A Mumbai resident Jehangir Gai filed a case in the consumer court against a bank for negligence and deficiency in service. In his complaint he alleged that his cheque book was misused and fraudulently Rs 40 lakh was withdrawn from his account when someone forged his signature on the cheque leaves.
According to Gai, the bank acknowledges that it hadn’t uploaded the consumer’s signature on its system. Due to this drift from their side the signatures on the cheques could not be verified.
Consumer organizations and bankers say that now day’s cheque frauds are very common and these happen when an individual is careless with his cheque book, or forget to cross a cheque leaf. Similarly there are rising instances of drop box cheque frauds too. Banking ombudsman official said, “Many banks don’t have the practice of listing cheques dropped in boxes’’.

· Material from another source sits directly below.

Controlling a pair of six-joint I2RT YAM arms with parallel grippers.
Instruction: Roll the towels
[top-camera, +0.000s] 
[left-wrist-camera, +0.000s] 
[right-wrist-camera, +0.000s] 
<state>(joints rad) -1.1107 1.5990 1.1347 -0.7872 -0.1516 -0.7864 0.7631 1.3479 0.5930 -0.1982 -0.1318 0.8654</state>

Bejon Misra of Delhi’s Consumer Voice quoted another case where a cheque for Rs 10,000 bearing forged signatures was cleared by the bank staff without verification. The bank in a statement given in favor of its action said the complainant was negligent with his cheque book, and thus, it should not be held liable. But, says Misra, “the district forum held that the bank’s act constituted deficiency in service under the Consumer Protection Act.
The state commission concurred with the district forum’s views and dismissed the bank’s appeal with costs’’. Kirti Bhatt of Ahmedabad’s Consumer Education and Research Centre said if a signature is found to be fraudulent; it is banks liability to recoup the losses to the account holder. “There are a number of judgments (in such cases). Banks have argued that since a consumer has left the cheque book carelessly around, 50% of the losses should be borne by him. But courts have ruled that this doesn’t absolve the bank from the liability of verifying signatures.’’ In such cases consumers do not know whom to approach for redressal. Usually a criminal case is filed and requests the particular bank’s nodal officers and senior officials to investigate the case.
A senior banker explained that such cheques are sent for signature verification to the government examiner of questioned documents (GEQD). If the bank fails to provide redressal, the case is referred to the banking ombudsman. Ombudsman official clarified that consumers may note that cases where fraud is established are passed on the RBI’s department of banking supervision. They no longer come under the ombudsman’s purview.
“Otherwise, if there has been negligence on the part of the collecting bank, it is asked to do the needful, and the amount has to be made good.’’ Bankers and consumer organizations said, however, once a case has been filed in the criminal or consumer court, the ombudsman or RBI cannot intervene.
The ombudsman official explained cases of fraud can be minimized if a certain cheque truncation project, which is being tried out in Delhi, is extended elsewhere.
However the RBI website carries the explanation of this process it states that in this process, the physical instrument is truncated and an electronic image of the cheque is sent to the drawee branch along with the relevant information. Therefore extension of the physical instruments across branches would not be required, except in exceptional circumstances.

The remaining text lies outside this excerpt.